Ultimately, we choose to move our remaining embryo to a different practice because we both were convinced WUSTL would kill the embryo and our chances of success with them would be low. Based on the numbers, they do numerous egg retrievals for each success and they have a biased clinic population towards younger (<35 years old) women. Also, they gave us someone else's semen analysis.
Finally: billing. We went to the WUSTL FRCM because it was the only clinic my insurance would cover. We had 10k in drugs and 10k in infertility. I got a pre-approval as required by the practice and the insurance company. I asked what our share would be when paying the $600 cycle deposit. I was told they couldn't tell me - it was against policy. We went ahead on good faith. That was a huge mistake. Our IVF cycle with them cost $31,000 including $12,000 in drugs. We were expected to pay the $11,000 difference at full rate - not a plan and not at the negotiated rate with our insurance company. It cost us more to do a cycle with WUSTL FRCM with insurance than with another clinic without insurance.
Describe the costs associated with your care under Emily Jungheim at Washington University School of Medicine.
With medication $31,000 for one cycle of IVF. We were not told this upfront (had 20k insurance cap - 10 meds, 10 procedures).
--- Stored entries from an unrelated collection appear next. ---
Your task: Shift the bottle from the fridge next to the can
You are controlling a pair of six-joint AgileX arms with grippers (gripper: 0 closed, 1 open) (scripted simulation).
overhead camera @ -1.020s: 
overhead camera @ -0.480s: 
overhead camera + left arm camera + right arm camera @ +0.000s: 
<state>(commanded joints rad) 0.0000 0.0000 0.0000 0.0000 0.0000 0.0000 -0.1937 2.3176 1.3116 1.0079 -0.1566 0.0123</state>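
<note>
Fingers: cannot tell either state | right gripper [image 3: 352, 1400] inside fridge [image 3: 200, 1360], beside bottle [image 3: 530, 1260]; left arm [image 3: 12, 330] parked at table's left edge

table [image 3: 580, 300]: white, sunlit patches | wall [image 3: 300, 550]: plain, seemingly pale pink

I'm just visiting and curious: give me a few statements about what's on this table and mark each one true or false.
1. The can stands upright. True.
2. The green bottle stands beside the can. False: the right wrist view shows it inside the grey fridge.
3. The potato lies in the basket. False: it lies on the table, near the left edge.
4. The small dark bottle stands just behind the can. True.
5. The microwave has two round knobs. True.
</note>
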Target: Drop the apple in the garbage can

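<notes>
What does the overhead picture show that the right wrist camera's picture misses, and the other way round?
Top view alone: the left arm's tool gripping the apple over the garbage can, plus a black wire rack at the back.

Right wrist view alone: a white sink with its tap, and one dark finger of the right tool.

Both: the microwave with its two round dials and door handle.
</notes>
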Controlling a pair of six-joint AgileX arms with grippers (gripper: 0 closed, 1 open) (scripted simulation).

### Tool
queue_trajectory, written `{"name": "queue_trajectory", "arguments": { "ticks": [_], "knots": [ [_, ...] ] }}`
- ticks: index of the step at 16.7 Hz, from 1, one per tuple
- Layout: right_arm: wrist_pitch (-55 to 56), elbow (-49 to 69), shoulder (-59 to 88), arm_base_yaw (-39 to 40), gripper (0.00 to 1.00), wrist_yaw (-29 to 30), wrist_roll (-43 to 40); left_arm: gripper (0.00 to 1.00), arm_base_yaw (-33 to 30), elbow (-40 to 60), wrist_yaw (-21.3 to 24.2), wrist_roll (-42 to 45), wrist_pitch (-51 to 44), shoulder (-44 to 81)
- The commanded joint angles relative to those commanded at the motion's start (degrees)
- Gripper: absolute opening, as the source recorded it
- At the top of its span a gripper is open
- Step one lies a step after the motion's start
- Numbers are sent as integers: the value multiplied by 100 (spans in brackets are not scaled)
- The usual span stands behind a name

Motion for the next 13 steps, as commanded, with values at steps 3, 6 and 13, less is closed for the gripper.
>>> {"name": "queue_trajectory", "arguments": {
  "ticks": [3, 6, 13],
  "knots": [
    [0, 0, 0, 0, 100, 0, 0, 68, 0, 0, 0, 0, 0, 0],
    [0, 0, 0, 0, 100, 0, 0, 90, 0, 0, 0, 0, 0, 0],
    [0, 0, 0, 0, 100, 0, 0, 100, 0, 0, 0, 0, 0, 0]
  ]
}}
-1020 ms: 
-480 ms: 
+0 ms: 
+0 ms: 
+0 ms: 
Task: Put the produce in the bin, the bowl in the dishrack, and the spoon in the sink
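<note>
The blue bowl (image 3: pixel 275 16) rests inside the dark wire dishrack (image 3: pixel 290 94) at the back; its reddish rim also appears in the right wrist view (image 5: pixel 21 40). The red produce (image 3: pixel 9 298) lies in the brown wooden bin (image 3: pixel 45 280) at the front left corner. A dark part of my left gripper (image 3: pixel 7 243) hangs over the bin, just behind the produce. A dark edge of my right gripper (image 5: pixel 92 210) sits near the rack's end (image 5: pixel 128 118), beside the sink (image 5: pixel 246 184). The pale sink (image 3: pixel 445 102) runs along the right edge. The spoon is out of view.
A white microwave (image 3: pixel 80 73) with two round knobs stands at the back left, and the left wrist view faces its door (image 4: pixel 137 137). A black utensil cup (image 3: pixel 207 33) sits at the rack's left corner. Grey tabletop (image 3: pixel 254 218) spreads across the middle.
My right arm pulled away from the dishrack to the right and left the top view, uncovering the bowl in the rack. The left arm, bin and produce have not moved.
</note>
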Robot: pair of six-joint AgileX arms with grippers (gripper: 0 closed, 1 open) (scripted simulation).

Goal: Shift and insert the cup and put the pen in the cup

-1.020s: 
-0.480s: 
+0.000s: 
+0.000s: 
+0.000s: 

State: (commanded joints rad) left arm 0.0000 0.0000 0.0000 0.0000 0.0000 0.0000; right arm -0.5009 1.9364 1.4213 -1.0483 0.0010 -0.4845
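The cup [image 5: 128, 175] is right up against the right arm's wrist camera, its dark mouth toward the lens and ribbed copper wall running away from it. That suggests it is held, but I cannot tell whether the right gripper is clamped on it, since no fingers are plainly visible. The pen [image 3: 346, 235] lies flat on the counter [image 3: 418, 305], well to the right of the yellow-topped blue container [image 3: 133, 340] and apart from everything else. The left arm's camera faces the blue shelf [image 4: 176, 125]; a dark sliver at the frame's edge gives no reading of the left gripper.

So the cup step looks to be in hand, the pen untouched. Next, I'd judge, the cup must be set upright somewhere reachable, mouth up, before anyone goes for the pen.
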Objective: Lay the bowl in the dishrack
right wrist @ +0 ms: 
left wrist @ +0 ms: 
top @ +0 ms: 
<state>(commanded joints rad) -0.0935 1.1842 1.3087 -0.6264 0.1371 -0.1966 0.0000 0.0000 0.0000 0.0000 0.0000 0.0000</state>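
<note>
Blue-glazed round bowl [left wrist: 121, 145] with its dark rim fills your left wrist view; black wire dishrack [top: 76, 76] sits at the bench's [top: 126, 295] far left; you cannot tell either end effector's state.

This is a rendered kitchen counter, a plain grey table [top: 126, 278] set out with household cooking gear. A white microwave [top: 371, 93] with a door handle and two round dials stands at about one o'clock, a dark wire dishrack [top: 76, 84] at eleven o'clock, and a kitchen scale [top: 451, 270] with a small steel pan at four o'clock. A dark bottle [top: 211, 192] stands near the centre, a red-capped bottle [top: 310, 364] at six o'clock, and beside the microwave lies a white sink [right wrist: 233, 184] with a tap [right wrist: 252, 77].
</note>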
We were told after negative pregnancy test we owed $11,000 including $2000 in lab fees for making more embryos then were transferred.
Describe Emily Jungheim's approach to eSET (elective single embryo transfer) vs. multiple embryo transfer at Washington University School of Medicine.
She transfers too many embryos too early.
What specific things went wrong at Washington University School of Medicine?
- Lost paperwork
- Provided conflicting information
Describe the specific things that went wrong at Washington University School of Medicine.
Wrong semen results.
Charged $2000 because we made more embryos than transferred.
Never told prices after insurance despite asking.
Incorrect billing to insurance - transfer and extra two days of incubation covered, not doctor or egg retrieval. Double billed for ultrasounds.